Clinical Protocols and Future Directions

Staged Application Guidelines

As an example, the application of hbFES might progress as follows. Initially, the aim is to rebuild the structure of the tissue via twitch phase training. As soon as possible, tetanic contractions should be aimed for with functional training representing the third stage. The timing of the transitions from one stage to another will vary from person to person and the time since injury

Months 0-4: Twitch-phase training ( 1 - 5 Hz, 200 ms pulses) to rebuild excitability.

Months 4-12: Tetanic stimulation (20 Hz, 150 ms) with progressive loading N 9 O .

Years 1- 2: Functional training (e.g., stand-assist) using 30 Hz bursts.

Adjunct Therapies

Testosterone: Augments hbFES-induced hypertrophy by 37% via androgen receptor-mediated mTOR activation. [8]

Stem Cells: IPSC-derived motor neurons transplanted post-hbFES show 3x higher engraftment rates in rodent models.

Conclusion

Sometimes, the general public thinks that progress in medical science is often rapid.

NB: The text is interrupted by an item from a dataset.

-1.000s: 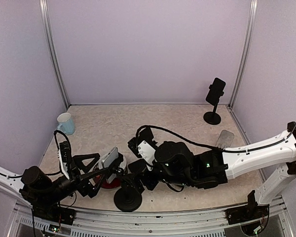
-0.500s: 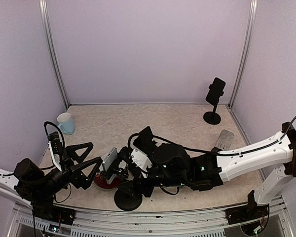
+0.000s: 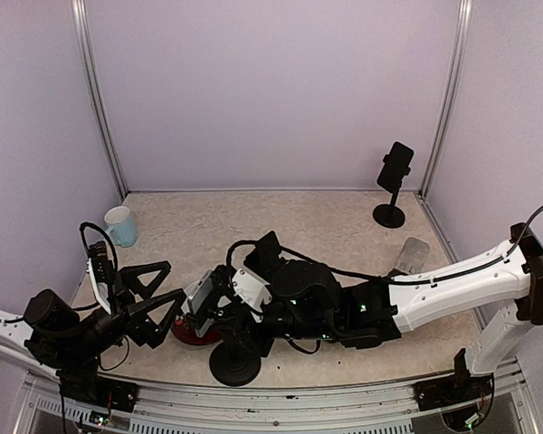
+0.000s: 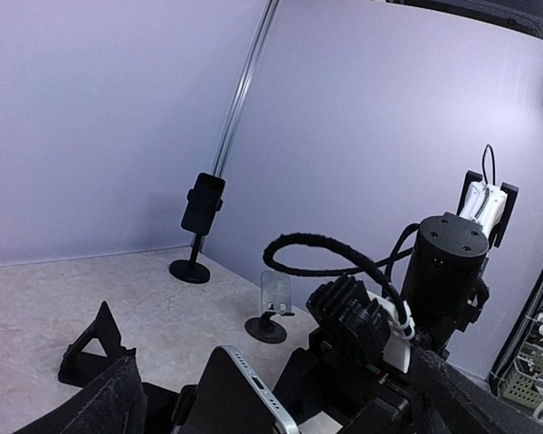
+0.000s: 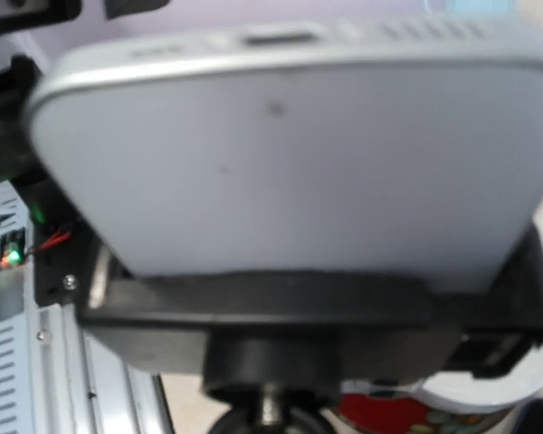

I wish it were true. The French physician Duchenne, after all, worked with electrical stimulation in the 1870's with paraplegics. He used electrical stimulation as a therapeutic intervention and a diagnostic approach. You would think that progress could have been faster. Even 50 years ago I was being discouraged from applying electrical stimulation to denervated muscle.

hbFES has transformed denervation management from palliative care to active recovery. Clients can rescue the muscle bulk and tissue quality by using products such as the RISE Stimulator.

Timing dictates molecular responsiveness—early intervention leverages intact Schwann cell networks, while chronic applications require intensity escalation.

Although early intervention after an injury is always best, even those many years post-injury should be allowed to try as the risks are low and the potential benefits are high.

The process involves a commitment to 30 minutes of application per muscle group 5 days per week, starting with a low-frequency, long pulse width protocol that seems to make the muscle twitch. This normalises muscle tissue, making it more excitable. As soon as a tetanic contraction can be achieved, this is introduced to build strength. The Vienna Protocols give each user a reliable starting point, but the exact parameters should be adjusted for each case.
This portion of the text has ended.